═══ INPUT DATA ═══

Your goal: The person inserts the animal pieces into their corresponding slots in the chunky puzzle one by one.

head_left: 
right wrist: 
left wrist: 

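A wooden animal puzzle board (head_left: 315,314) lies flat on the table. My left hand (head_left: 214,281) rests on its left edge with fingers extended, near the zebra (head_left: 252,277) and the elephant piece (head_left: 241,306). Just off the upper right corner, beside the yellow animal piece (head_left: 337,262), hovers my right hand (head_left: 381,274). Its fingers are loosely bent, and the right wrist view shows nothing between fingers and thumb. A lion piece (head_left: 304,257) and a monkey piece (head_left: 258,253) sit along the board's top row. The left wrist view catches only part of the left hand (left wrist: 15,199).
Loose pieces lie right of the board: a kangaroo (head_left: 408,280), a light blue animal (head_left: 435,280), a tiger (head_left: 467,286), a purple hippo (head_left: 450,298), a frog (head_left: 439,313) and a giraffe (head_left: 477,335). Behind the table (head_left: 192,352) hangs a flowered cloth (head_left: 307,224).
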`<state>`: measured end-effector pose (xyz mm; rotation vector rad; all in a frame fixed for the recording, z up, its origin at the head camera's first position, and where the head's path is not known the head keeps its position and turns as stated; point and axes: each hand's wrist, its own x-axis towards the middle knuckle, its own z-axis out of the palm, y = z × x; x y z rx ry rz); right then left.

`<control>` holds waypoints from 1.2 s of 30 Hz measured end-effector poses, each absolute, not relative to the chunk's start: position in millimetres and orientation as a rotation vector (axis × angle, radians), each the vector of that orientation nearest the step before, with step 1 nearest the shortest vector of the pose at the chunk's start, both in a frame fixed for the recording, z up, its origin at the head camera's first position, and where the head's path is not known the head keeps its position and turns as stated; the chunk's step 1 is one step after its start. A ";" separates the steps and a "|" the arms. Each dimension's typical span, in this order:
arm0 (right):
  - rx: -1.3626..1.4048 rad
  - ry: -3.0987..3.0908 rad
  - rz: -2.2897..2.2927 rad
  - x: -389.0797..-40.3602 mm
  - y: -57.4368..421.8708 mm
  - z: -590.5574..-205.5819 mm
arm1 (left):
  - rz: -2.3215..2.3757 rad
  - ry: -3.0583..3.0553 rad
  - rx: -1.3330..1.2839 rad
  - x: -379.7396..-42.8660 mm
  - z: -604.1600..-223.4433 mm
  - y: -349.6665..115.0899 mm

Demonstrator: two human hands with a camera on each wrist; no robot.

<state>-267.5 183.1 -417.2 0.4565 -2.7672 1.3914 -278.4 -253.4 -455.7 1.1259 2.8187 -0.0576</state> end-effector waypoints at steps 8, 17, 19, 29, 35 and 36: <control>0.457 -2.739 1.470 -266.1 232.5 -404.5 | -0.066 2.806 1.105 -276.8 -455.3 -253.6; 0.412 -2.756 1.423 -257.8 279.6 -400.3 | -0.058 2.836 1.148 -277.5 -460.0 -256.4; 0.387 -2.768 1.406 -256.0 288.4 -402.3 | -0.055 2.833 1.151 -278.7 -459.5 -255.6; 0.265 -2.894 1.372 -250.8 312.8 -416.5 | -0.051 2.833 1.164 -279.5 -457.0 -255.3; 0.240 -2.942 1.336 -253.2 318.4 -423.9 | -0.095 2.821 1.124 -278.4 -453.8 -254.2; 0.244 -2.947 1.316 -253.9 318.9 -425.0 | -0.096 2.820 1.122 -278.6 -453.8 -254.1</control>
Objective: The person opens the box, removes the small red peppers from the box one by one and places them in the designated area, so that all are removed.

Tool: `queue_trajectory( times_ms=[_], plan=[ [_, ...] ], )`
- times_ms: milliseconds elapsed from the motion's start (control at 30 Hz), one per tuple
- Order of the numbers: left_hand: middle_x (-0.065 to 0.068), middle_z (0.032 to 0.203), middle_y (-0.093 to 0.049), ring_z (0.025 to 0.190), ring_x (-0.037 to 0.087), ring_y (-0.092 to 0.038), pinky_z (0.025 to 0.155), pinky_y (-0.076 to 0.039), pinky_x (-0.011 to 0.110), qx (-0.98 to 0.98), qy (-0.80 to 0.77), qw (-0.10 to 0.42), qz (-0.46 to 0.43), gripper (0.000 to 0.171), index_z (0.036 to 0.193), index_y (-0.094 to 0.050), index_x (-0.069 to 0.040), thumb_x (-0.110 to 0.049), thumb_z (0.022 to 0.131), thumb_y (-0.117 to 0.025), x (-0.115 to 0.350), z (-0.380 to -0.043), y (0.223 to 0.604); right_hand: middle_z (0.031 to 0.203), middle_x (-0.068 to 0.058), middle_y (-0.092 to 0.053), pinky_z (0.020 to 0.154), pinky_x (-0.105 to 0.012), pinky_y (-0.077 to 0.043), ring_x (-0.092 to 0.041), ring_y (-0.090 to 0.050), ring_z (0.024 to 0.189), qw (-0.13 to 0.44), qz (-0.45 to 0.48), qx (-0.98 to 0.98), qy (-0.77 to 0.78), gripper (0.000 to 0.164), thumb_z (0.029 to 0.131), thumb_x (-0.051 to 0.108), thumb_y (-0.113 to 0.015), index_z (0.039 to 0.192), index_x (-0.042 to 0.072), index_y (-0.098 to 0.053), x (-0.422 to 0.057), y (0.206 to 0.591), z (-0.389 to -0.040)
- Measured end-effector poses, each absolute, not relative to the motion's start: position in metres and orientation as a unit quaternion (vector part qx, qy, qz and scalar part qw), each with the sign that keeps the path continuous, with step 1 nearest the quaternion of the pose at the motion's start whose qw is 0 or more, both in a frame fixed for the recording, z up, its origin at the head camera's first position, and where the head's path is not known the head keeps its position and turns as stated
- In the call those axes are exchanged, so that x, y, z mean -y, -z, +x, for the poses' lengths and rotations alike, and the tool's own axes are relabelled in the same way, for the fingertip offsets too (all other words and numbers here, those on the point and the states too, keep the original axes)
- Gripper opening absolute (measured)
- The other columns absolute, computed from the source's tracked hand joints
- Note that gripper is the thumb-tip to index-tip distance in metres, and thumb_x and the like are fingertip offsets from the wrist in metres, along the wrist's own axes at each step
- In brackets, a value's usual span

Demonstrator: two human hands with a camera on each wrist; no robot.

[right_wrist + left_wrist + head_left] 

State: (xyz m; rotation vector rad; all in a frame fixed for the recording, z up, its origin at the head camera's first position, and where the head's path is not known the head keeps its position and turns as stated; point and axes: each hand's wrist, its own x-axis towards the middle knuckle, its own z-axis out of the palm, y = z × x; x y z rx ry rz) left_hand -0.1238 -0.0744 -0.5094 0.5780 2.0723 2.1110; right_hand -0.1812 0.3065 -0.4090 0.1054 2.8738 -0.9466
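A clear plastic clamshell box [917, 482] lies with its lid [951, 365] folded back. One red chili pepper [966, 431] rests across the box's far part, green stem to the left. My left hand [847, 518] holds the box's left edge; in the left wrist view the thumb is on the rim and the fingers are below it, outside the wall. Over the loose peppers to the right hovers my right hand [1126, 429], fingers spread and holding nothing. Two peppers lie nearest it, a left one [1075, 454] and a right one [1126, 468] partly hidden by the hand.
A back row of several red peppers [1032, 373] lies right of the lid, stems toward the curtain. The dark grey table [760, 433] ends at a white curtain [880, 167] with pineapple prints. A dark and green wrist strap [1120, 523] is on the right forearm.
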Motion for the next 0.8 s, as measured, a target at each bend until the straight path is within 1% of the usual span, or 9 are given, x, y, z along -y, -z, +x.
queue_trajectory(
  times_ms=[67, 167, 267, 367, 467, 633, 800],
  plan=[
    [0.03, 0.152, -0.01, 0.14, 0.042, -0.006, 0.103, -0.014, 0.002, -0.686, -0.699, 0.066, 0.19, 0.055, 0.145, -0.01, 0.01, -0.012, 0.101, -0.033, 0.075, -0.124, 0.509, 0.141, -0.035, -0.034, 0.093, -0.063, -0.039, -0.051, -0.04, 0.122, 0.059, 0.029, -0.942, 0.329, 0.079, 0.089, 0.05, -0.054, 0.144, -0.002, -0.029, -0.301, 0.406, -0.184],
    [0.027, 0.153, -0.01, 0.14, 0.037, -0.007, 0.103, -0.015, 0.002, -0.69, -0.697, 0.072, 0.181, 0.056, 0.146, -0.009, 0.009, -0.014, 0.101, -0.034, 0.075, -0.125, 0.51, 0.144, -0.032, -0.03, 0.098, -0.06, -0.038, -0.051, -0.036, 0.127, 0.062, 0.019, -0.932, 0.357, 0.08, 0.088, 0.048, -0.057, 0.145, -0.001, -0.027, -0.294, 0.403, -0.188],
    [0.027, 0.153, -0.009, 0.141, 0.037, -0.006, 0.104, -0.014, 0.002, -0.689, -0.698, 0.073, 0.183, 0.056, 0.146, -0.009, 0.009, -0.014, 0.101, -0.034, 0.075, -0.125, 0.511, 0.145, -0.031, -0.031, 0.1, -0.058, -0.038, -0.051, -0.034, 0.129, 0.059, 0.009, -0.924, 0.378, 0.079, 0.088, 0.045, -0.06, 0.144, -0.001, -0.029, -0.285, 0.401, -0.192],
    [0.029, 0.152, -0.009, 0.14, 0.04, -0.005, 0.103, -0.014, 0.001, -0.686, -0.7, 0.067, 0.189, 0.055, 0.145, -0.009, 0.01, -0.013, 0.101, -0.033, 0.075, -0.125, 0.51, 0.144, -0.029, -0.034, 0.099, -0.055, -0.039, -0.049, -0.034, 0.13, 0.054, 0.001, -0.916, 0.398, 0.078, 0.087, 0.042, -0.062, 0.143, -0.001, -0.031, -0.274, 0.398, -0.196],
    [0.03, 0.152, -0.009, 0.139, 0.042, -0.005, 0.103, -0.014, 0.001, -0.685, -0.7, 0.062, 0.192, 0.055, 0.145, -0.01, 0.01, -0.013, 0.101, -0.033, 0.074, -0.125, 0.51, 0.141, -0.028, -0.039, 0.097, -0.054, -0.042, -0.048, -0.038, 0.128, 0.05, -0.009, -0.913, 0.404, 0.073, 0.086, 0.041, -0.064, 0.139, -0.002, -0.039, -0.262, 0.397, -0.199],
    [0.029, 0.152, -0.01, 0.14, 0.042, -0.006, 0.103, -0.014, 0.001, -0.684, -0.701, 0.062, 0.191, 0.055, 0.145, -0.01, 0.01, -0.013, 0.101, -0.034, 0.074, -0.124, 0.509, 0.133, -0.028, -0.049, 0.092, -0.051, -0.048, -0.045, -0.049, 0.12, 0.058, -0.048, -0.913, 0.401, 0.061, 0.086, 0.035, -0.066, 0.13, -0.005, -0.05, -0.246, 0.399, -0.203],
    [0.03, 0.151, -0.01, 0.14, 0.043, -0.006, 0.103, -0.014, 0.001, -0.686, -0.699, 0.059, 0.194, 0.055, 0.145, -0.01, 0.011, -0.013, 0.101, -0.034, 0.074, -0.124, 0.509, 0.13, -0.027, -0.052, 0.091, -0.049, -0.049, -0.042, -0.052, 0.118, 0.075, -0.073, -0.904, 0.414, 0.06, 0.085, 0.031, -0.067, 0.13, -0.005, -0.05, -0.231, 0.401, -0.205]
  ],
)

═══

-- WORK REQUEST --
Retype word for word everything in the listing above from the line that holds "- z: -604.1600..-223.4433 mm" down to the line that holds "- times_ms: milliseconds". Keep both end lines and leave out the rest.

-- RESPONSE TO THE TASK --
  - z: -604.1600..-223.4433 mm
  - y: -349.6665..115.0899 mm

Demonstrator: two human hands with a camera on each wrist; no robot.

<state>-267.5 183.1 -417.2 0.4565 -2.7672 1.3914 -278.4 -253.4 -455.7 1.1259 2.8187 -0.0576</state> end-effector waypoints at steps 8, 17, 19, 29, 35 and 36: <control>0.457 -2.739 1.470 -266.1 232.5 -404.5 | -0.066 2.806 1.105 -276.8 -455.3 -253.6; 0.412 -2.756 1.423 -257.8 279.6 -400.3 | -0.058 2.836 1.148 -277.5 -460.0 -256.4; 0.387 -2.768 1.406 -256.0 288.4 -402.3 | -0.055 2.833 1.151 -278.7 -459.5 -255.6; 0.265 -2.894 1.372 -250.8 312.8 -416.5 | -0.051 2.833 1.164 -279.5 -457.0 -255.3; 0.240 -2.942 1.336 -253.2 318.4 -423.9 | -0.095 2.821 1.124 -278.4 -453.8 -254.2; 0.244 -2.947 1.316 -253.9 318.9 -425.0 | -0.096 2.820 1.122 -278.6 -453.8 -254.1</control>
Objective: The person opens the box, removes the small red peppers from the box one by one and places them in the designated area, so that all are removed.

Tool: `queue_trajectory( times_ms=[_], plan=[ [_, ...] ], )`
- times_ms: milliseconds elapsed from the motion's start (control at 30 Hz), one per tuple

Nothing else is required for this exercise.